Brief:
Every line of the material is to be reproduced verbatim.

Given data:
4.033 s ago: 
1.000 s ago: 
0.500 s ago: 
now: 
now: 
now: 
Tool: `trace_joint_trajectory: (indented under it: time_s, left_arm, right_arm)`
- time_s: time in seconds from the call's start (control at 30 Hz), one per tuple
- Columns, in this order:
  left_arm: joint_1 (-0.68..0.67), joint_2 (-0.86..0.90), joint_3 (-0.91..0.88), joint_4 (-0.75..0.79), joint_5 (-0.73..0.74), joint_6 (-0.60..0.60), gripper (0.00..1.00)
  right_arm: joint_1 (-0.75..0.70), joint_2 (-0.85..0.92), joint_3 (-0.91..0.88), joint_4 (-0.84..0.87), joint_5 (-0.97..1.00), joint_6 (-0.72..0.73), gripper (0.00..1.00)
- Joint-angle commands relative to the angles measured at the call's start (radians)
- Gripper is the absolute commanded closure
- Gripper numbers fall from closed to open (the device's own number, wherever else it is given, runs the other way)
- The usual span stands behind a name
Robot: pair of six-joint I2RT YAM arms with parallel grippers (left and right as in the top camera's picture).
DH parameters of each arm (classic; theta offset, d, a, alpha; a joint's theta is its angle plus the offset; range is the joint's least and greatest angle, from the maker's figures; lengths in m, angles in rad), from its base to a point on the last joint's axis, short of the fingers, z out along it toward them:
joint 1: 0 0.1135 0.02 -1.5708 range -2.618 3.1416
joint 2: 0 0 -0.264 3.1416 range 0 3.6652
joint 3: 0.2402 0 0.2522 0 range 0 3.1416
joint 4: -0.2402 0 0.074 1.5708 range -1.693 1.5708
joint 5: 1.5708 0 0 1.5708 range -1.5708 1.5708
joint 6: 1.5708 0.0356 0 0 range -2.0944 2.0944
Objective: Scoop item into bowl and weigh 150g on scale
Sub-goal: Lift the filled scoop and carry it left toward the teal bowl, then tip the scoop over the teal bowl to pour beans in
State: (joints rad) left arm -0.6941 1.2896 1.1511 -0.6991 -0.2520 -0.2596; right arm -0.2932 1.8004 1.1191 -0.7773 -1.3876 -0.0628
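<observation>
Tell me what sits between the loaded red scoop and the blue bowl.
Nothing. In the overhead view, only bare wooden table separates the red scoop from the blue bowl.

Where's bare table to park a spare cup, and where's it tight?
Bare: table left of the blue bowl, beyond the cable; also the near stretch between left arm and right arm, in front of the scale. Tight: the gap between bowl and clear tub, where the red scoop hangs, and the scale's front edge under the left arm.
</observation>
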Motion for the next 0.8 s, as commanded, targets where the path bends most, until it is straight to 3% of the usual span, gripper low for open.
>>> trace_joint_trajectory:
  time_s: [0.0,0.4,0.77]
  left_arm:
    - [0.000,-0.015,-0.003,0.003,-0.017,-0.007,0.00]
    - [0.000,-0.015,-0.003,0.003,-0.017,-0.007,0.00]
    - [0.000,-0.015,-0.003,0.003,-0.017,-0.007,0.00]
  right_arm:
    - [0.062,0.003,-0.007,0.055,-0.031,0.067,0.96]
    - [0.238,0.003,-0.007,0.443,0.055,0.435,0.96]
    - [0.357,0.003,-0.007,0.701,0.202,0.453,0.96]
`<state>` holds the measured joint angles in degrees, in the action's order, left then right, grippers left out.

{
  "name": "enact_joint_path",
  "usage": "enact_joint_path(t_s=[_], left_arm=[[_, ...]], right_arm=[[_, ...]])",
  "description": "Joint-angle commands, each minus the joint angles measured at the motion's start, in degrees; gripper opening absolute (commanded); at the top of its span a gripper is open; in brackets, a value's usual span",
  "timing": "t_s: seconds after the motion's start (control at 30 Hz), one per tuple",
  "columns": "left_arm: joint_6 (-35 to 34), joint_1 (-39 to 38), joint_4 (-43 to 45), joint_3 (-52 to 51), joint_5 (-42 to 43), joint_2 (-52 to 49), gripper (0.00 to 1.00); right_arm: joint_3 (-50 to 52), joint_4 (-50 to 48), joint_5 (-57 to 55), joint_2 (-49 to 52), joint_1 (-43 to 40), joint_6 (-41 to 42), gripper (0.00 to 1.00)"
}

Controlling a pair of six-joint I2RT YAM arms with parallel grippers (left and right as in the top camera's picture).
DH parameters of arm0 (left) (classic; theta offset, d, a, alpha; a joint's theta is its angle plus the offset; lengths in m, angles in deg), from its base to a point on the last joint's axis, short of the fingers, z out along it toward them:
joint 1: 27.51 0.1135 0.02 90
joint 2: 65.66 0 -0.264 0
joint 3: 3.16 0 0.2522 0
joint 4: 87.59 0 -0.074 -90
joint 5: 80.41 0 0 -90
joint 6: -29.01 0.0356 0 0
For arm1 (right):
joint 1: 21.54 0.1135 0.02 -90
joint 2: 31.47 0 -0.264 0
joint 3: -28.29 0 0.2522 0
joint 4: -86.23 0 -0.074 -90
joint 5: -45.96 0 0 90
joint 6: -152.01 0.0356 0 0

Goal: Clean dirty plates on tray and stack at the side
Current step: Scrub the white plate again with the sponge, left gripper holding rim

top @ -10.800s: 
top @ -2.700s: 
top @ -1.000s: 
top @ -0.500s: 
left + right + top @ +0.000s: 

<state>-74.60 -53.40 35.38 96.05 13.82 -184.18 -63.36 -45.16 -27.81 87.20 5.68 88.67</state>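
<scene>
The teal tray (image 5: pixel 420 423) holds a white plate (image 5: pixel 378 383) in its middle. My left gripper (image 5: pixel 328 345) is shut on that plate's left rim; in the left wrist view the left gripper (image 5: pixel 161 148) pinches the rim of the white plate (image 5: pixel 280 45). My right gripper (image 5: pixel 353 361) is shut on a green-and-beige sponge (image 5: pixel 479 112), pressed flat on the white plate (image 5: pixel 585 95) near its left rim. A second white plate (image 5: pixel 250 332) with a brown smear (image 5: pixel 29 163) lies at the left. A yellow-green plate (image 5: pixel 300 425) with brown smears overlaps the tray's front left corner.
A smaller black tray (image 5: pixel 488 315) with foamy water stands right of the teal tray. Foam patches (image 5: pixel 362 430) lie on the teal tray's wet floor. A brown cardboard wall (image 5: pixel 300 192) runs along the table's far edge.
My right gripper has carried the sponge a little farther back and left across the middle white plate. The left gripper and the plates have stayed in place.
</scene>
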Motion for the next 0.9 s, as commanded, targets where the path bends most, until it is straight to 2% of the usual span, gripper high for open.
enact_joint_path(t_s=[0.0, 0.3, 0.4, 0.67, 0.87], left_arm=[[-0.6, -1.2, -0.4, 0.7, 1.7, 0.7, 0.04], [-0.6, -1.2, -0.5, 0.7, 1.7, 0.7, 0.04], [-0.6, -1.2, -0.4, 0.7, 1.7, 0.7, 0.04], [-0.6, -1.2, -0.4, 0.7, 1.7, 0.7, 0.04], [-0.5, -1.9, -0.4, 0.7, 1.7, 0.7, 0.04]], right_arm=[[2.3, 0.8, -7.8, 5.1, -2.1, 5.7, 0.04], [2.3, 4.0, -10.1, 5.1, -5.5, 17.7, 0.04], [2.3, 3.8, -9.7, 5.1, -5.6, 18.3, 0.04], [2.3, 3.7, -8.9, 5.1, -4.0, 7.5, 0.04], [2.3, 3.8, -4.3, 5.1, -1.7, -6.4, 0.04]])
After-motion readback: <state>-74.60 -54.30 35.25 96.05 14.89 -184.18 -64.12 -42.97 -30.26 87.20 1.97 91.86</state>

Problem solution:
4.033 s ago: 
1.000 s ago: 
0.500 s ago: 
now: 
now: 
now: 
Tool: `trace_joint_trajectory: (indented under it: time_s, left_arm, right_arm)`
- time_s: time in seconds from the call's start (control at 30 Hz), one per tuple
- Columns, in this order:
  left_arm: joint_1 (-0.68..0.67), joint_2 (-0.86..0.90), joint_3 (-0.91..0.88), joint_4 (-0.75..0.79), joint_5 (-0.73..0.74), joint_6 (-0.60..0.60), gripper (0.00..1.00)
  right_arm: joint_1 (-0.75..0.70), joint_2 (-0.85..0.92), joint_3 (-0.91..0.88), joint_4 (-0.84..0.87), joint_5 (-0.97..1.00), joint_6 (-0.72..0.73), gripper (0.00..1.00)
- Joint-angle commands relative to the angles measured at the call's start (radians)
- Gripper is the absolute commanded closure
- Gripper numbers fall from closed to open (the device's own number, wherever else it is given, runs the other way)
- The usual span stands behind a name
Robot: pair of six-joint I2RT YAM arms with parallel grippers (left and right as in the top camera's picture).
DH parameters of each arm (classic; theta offset, d, a, alpha; a joint's theta is its angle plus the offset; range is the joint's least and greatest angle, from the maker's figures; lengths in m, angles in rad), from its base to a point on the last joint's axis, short of the fingers, z out along it toward them:
joint 1: 0 0.1135 0.02 -1.5708 range -2.618 3.1416
joint 2: 0 0 -0.264 3.1416 range 0 3.6652
joint 3: 0.2402 0 0.2522 0 range 0 3.1416
joint 4: -0.2402 0 0.074 1.5708 range -1.693 1.5708
joint 5: 1.5708 0 0 1.5708 range -1.5708 1.5708
joint 6: 1.5708 0.0356 0 0 range -2.0944 2.0944
Objective: Scoop item into bowl and weigh 150g on scale
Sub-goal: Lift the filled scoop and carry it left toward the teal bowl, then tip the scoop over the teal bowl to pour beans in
State: (joints rad) left arm -0.6941 1.2896 1.1511 -0.6991 -0.2520 -0.2596; right arm -0.2932 1.8004 1.1191 -0.7773 -1.3876 -0.0628
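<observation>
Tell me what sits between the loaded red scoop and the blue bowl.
Nothing. In the overhead view, only bare wooden table separates the red scoop from the blue bowl.

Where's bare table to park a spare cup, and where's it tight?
Bare: table left of the blue bowl, beyond the cable; also the near stretch between left arm and right arm, in front of the scale. Tight: the gap between bowl and clear tub, where the red scoop hangs, and the scale's front edge under the left arm.
</observation>
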Motion for the next 0.8 s, as commanded, targets where the path bends most, until it is straight to 3% of the usual span, gripper low for open.
>>> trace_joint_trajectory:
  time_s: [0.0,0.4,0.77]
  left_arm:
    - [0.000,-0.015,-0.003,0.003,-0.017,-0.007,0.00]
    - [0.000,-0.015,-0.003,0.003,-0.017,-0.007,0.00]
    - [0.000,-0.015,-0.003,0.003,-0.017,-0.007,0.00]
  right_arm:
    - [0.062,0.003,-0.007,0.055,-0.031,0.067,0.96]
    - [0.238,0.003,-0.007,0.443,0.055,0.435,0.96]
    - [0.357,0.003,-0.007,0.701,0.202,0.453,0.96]
`<state>` holds the measured joint angles in degrees, in the action's order, left then right, grippers left out.

{
  "name": "enact_joint_path",
  "usage": "enact_joint_path(t_s=[_], left_arm=[[_, ...]], right_arm=[[_, ...]])",
  "description": "Joint-angle commands, each minus the joint angles measured at the motion's start, in degrees; gripper opening absolute (commanded); at the top of its span a gripper is open; in brackets, a value's usual span",
  "timing": "t_s: seconds after the motion's start (control at 30 Hz), one per tuple",
  "columns": "left_arm: joint_6 (-35 to 34), joint_1 (-39 to 38), joint_4 (-43 to 45), joint_3 (-52 to 51), joint_5 (-42 to 43), joint_2 (-52 to 49), gripper (0.00 to 1.00); right_arm: joint_3 (-50 to 52), joint_4 (-50 to 48), joint_5 (-57 to 55), joint_2 (-49 to 52), joint_1 (-43 to 40), joint_6 (-41 to 42), gripper (0.00 to 1.00)"
}

Controlling a pair of six-joint I2RT YAM arms with parallel grippers (left and right as in the top camera's picture).
DH parameters of arm0 (left) (classic; theta offset, d, a, alpha; a joint's theta is its angle plus the offset; lengths in m, angles in deg), from its base to a point on the last joint's axis, short of the fingers, z out along it toward them:
joint 1: 27.51 0.1135 0.02 90
joint 2: 65.66 0 -0.264 0
joint 3: 3.16 0 0.2522 0
joint 4: 87.59 0 -0.074 -90
joint 5: 80.41 0 0 -90
joint 6: -29.01 0.0356 0 0
For arm1 (right):
joint 1: 21.54 0.1135 0.02 -90
joint 2: 31.47 0 -0.264 0
joint 3: -28.29 0 0.2522 0
joint 4: -86.23 0 -0.074 -90
joint 5: -45.96 0 0 90
joint 6: -152.01 0.0356 0 0

Goal: Clean dirty plates on tray and stack at the side
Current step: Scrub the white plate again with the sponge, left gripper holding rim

top @ -10.800s: 
top @ -2.700s: 
top @ -1.000s: 
top @ -0.500s: 
left + right + top @ +0.000s: 

<state>-74.60 -53.40 35.38 96.05 13.82 -184.18 -63.36 -45.16 -27.81 87.20 5.68 88.67</state>
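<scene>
The teal tray (image 5: pixel 420 423) holds a white plate (image 5: pixel 378 383) in its middle. My left gripper (image 5: pixel 328 345) is shut on that plate's left rim; in the left wrist view the left gripper (image 5: pixel 161 148) pinches the rim of the white plate (image 5: pixel 280 45). My right gripper (image 5: pixel 353 361) is shut on a green-and-beige sponge (image 5: pixel 479 112), pressed flat on the white plate (image 5: pixel 585 95) near its left rim. A second white plate (image 5: pixel 250 332) with a brown smear (image 5: pixel 29 163) lies at the left. A yellow-green plate (image 5: pixel 300 425) with brown smears overlaps the tray's front left corner.
A smaller black tray (image 5: pixel 488 315) with foamy water stands right of the teal tray. Foam patches (image 5: pixel 362 430) lie on the teal tray's wet floor. A brown cardboard wall (image 5: pixel 300 192) runs along the table's far edge.
My right gripper has carried the sponge a little farther back and left across the middle white plate. The left gripper and the plates have stayed in place.
</scene>
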Motion for the next 0.9 s, as commanded, targets where the path bends most, until it is straight to 2% of the usual span, gripper high for open.
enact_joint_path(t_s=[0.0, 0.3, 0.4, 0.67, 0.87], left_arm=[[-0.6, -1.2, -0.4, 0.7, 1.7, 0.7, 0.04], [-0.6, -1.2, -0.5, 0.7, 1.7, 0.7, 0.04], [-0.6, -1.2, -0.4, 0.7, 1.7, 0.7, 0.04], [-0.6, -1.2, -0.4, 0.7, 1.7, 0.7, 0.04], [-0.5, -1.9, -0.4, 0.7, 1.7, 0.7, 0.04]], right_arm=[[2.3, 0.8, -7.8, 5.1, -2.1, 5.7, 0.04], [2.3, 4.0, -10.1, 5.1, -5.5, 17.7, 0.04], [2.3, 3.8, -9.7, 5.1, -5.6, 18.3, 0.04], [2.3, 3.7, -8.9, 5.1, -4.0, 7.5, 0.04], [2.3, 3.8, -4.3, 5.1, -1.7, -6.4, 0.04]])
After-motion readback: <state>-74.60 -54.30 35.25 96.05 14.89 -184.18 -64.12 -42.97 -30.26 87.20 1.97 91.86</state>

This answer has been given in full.